== Exercise instructions ==
Give every line of the data again, unchanged, but with no pictures.
*** Information provided Section Begins ***
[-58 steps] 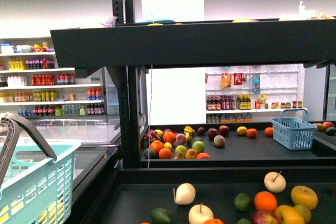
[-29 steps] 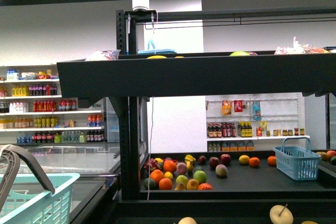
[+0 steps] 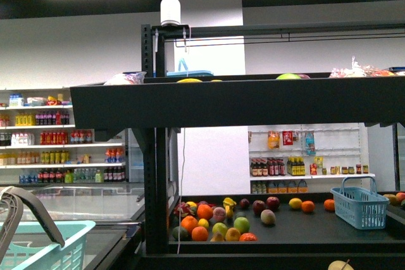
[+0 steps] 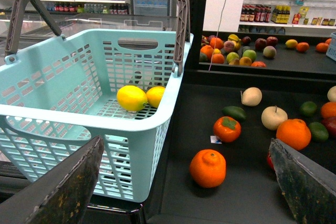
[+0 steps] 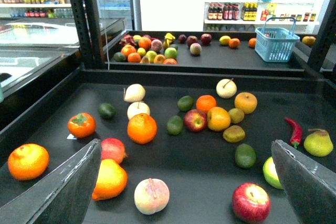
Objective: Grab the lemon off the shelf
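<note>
- Lemon (image 4: 132,98) is lying inside the light teal basket (image 4: 63,124), touching a second yellow fruit (image 4: 155,96); only the left wrist view is showing this.
- Front view is showing just a corner of that basket, plus the shelf (image 3: 240,102) with its upper black tray at eye level and a far tray of mixed fruit with a small blue basket (image 3: 359,205).
- Left gripper (image 4: 184,182) is hanging released, fingers wide apart, holding nothing, above the basket's edge and the near tray.
- Right gripper (image 5: 184,182) is also hanging released and empty over the near tray, where the right wrist view is showing oranges, apples, a pear (image 5: 318,142) and a red chili (image 5: 294,130).
- Neither gripper is appearing in the front view.
</note>
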### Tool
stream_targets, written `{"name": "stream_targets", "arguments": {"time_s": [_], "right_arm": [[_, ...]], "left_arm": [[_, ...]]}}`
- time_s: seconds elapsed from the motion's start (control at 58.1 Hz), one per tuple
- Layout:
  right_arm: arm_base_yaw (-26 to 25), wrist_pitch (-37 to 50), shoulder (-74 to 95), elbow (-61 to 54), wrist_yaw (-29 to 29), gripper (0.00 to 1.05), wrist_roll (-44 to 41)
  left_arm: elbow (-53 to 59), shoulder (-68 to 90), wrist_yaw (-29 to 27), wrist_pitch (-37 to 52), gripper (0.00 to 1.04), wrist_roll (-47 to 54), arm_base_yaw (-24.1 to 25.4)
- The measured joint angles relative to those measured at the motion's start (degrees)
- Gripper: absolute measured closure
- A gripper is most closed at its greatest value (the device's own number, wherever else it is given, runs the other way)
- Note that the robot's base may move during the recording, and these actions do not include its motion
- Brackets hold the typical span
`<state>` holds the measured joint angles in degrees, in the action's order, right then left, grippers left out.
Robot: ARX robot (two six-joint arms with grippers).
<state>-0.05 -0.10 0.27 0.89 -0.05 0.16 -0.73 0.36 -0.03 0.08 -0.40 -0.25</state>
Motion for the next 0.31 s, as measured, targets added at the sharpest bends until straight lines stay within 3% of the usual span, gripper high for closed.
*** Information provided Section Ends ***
== Solution to this exercise ==
[-58 steps] 
[-29 steps] 
[+0 steps] 
[+0 steps] 
[+0 steps] 
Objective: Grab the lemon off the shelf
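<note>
- Lemon (image 4: 132,98) is lying inside the light teal basket (image 4: 63,124), touching a second yellow fruit (image 4: 155,96); only the left wrist view is showing this.
- Front view is showing just a corner of that basket, plus the shelf (image 3: 240,102) with its upper black tray at eye level and a far tray of mixed fruit with a small blue basket (image 3: 359,205).
- Left gripper (image 4: 184,182) is hanging released, fingers wide apart, holding nothing, above the basket's edge and the near tray.
- Right gripper (image 5: 184,182) is also hanging released and empty over the near tray, where the right wrist view is showing oranges, apples, a pear (image 5: 318,142) and a red chili (image 5: 294,130).
- Neither gripper is appearing in the front view.
</note>
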### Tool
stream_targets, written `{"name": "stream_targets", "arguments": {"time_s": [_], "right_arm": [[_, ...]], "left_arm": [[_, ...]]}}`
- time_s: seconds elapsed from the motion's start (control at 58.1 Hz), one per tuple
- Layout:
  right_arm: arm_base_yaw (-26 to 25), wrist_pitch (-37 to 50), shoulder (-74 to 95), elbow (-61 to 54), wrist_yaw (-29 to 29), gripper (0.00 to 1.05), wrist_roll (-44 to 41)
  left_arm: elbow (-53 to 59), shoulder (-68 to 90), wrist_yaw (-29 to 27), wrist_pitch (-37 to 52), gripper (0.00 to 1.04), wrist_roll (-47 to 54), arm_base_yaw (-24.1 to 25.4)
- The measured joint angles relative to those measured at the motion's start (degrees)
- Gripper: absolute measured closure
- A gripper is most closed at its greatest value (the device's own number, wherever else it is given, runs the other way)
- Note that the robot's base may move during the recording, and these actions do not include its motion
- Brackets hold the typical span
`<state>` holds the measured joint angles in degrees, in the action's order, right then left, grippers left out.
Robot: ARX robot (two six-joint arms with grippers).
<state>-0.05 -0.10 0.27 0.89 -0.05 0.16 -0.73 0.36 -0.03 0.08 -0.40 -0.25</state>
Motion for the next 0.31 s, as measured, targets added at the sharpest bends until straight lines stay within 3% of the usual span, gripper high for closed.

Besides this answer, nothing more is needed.